§ **Task brief**: For the data below, give again exactly the lines from the one containing "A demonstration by" through the one containing "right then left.", both ends included, and no others.

------

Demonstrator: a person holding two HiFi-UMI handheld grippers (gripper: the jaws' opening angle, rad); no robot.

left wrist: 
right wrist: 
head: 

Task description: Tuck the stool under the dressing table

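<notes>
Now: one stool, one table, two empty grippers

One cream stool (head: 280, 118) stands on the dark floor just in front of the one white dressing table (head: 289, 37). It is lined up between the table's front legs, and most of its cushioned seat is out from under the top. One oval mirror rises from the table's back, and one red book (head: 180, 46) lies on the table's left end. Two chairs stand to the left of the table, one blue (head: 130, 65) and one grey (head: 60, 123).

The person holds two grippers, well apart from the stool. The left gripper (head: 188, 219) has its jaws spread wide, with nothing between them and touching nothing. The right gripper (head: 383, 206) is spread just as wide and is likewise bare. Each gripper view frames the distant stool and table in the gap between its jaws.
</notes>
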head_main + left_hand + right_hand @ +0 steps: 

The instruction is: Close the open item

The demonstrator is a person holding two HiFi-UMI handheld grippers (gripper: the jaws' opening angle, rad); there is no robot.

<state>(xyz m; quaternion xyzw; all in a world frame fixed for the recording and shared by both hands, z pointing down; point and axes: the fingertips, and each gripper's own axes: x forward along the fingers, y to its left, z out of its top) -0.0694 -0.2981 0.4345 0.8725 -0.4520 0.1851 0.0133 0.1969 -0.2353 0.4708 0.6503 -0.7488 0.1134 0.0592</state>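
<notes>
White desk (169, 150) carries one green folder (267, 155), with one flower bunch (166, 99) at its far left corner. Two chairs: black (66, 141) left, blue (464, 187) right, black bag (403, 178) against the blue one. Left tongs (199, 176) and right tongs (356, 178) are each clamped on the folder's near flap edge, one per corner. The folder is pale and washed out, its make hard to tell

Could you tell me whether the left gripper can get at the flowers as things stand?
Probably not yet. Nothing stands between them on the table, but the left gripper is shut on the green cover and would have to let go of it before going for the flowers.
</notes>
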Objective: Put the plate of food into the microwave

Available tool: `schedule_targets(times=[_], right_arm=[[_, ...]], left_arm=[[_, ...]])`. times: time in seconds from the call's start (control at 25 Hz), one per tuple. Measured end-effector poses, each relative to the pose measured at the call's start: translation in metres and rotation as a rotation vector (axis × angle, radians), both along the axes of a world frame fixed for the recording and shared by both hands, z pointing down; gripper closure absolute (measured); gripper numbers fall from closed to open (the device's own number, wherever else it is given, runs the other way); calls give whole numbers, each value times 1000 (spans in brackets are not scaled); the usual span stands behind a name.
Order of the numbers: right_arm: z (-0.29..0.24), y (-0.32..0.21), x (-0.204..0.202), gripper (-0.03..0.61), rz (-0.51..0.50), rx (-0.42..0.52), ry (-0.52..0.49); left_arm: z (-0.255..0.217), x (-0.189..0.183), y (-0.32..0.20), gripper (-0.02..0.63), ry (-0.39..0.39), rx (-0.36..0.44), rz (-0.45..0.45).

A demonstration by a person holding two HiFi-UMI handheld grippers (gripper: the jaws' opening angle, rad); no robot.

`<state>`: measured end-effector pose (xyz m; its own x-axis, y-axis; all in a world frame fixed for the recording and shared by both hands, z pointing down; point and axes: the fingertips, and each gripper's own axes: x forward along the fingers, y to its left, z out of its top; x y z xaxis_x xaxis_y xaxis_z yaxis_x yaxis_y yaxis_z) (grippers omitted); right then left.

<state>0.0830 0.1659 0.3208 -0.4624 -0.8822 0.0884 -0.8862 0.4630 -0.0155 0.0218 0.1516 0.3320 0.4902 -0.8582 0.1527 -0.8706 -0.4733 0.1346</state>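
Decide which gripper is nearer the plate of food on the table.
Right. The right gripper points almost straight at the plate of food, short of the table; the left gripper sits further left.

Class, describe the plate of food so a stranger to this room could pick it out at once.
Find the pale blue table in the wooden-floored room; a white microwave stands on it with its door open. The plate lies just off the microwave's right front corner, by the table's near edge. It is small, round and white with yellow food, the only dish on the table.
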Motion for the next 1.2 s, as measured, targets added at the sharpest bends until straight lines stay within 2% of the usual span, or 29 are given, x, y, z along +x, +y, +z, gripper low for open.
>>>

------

§ **Output of the task**:
A demonstration by a person holding two HiFi-UMI handheld grippers (gripper: the jaws' opening angle, rad); no robot.

`<state>`: measured end-effector pose (xyz m; its own x-axis, y-axis; all in a world frame fixed for the recording and shared by both hands, z pointing down; point and axes: the fingertips, and each gripper's own axes: x forward along the fingers, y to its left, z out of its top; x y z xaxis_x xaxis_y xaxis_z yaxis_x yaxis_y yaxis_z) (grippers omitted); right then left.

What appears above is the full answer.